Sir Nicholas Macpherson: I do
not know the answer to that question. There will be people who
do; it is just that there are limits to how much the Treasury
can do in that regard.
Q344 Ms Keeble:
I am a former housing minister. The bedroom standard is that each
child over 10 can share a bedroom only with another child of the
same gender. The legal standard is quite different from that;
it is that all rooms over a certain size in the house count as
bedrooms and there is no issue about gender. For children under
10 there can be four to a room. Why have you not aligned your
indicators for material deprivation with the reality of what the
government is prepared to fund?
Sir Nicholas Macpherson: No doubt
that was an issue which your department would consider.
Q345 Ms Keeble:
The material deprivation indicators are the ones for which your
department is responsible; you have the lead responsibility for
it, not any other department.
Sir Nicholas Macpherson: We do
have the lead responsibility for reporting on this and we chair
the interdepartmental group which takes it forward and we take
responsibility for it. Equally, responsibility for individual
sub-components of what you acknowledge is an extremely complex
basket of indicators would be taken forward by relevant departments.
Q346 Ms Keeble:
Referring to child care, I think it is acknowledged that a key
way out of poverty is work. I do not believe we have yet had information
about the take-up of the child care element of working tax credit.
Can you say what is happening there?
Sir Nicholas Macpherson: I do
not have in front of me the current figures for take up. The trend
has been a rising one. I was responsible for this policy area
in the late 1990s. I believe that in those days about 15,000 families
took up the child care element within family credit and now the
figure is several hundred thousand, so there has been substantive
progress.
Q347 Ms Keeble:
Can we have the figures? The information we had at one stage was
that it had stalled. Since it is topical can you say how much
you will save by taking away the tax relief on child care vouchers?

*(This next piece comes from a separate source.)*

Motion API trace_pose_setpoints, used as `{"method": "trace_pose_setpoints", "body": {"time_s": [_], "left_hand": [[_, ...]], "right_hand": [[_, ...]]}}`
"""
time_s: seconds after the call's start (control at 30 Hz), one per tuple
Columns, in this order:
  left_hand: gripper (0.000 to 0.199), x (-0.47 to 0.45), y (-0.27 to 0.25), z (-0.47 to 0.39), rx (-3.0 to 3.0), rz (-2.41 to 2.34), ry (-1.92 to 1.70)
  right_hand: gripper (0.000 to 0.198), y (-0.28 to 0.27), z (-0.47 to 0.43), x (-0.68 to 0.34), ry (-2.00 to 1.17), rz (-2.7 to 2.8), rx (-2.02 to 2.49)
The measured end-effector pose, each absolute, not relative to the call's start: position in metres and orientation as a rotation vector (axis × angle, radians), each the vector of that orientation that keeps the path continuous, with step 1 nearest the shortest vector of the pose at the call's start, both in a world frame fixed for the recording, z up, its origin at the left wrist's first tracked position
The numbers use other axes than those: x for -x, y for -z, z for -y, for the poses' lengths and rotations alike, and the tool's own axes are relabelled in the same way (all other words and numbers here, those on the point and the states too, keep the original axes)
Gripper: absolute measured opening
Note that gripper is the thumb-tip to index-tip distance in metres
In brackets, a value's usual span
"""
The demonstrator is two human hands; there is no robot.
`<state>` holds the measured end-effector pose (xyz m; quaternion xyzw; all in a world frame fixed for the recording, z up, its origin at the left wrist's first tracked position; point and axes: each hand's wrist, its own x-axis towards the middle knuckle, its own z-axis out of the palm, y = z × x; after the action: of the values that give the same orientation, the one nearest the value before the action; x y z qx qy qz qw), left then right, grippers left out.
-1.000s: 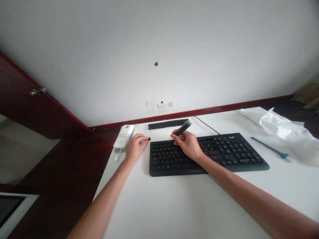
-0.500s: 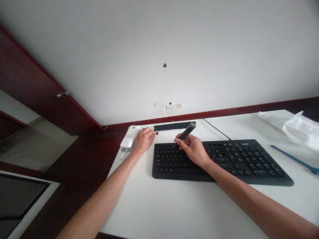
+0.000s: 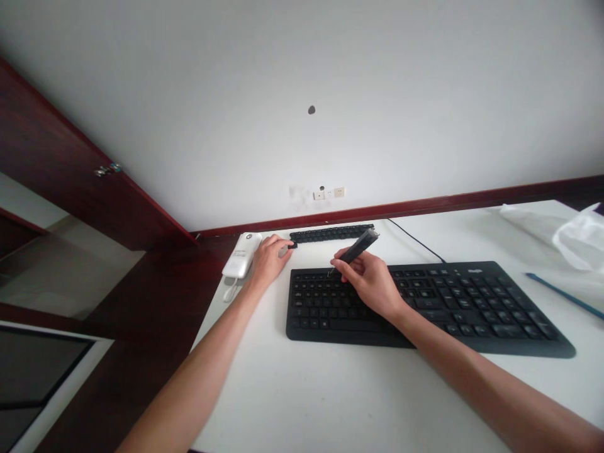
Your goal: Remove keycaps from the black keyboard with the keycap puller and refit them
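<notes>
My right hand [image 3: 370, 283] is closed around a black keycap puller [image 3: 359, 244], its thin wire tips pointing down at the upper-left keys of a black keyboard [image 3: 453, 302]. Some keys beside that hand show as bare sockets. Over on the left, my left hand [image 3: 270, 259] pinches a small black keycap [image 3: 293, 245] between thumb and fingers, at the left end of a row of loose black keycaps [image 3: 330, 234]. Whether the pinched keycap touches the row, I cannot tell. My right hand and forearm cover part of the keyboard's middle.
Beside my left hand lies a white power bank [image 3: 242, 255] with a short cable loop. A white bag [image 3: 585, 236] and a dark blue stick [image 3: 564, 292] lie at the right of the white table [image 3: 302, 396]. The keyboard's cable [image 3: 418, 241] runs toward the wall.
My left hand has brought the keycap slightly closer to the left end of the row. My right hand stays over the same keys with the puller. The view has shifted slightly.
</notes>
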<state>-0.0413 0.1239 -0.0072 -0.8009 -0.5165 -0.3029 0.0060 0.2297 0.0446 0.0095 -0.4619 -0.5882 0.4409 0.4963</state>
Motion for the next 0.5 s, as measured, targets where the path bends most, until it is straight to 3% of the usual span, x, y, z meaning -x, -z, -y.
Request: {"method": "trace_pose_setpoints", "body": {"time_s": [0.5], "left_hand": [[0.020, 0.0418, 0.0080, -0.1270, 2.455, 1.698, 1.014]], "right_hand": [[0.036, -0.0123, -0.0436, -0.2282, -1.121, 1.362, 1.098]]}}
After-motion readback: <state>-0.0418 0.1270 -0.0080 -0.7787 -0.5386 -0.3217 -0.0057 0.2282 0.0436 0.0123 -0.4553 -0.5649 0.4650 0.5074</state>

Sir Nicholas Macpherson: I do
not know the answer to that question.
Q348 Ms Keeble:
What will the net saving be if they switch to the child care element
of the tax credit?
Sir Nicholas Macpherson: I will
have to add that to the ever-increasing list of additional information.
Q349 Ms Keeble:
How can you deliver on child poverty if you do not have the tools
to measure some of the key factors?
Sir Nicholas Macpherson: Having
information is critical. I believe we do have information in relation
to a number of these indicators. You have also drawn attention
to issues like relevant legal standards. This is a very complex
area. We have at our disposal quite a lot of instruments but there
is a whole series of other areas where progress is more difficult.
Q350 Chairman:
You are to examine Ms Keeble's questions in more detail and come
back to us with all the information you have that may enable you
to answer them?
Sir Nicholas Macpherson: Yes.[6]
Q351 John McFall:
What is the present shortfall in the government's target to halve
child poverty by 2010?
Sir Nicholas Macpherson: All I
can tell you is that in the past couple of years the child poverty
figures have remained unchanged.
Q352 John McFall:
It is still 3.4 billion?
Sir Nicholas Macpherson: It is
on page 79 of the document.
Q353 Mr Love:
In the context of the comment you made right at the beginning
that in your time at the Treasury this was the hardest year you
could remember are you still confident you can deliver the £35
million of efficiency savings outlined in your annual report?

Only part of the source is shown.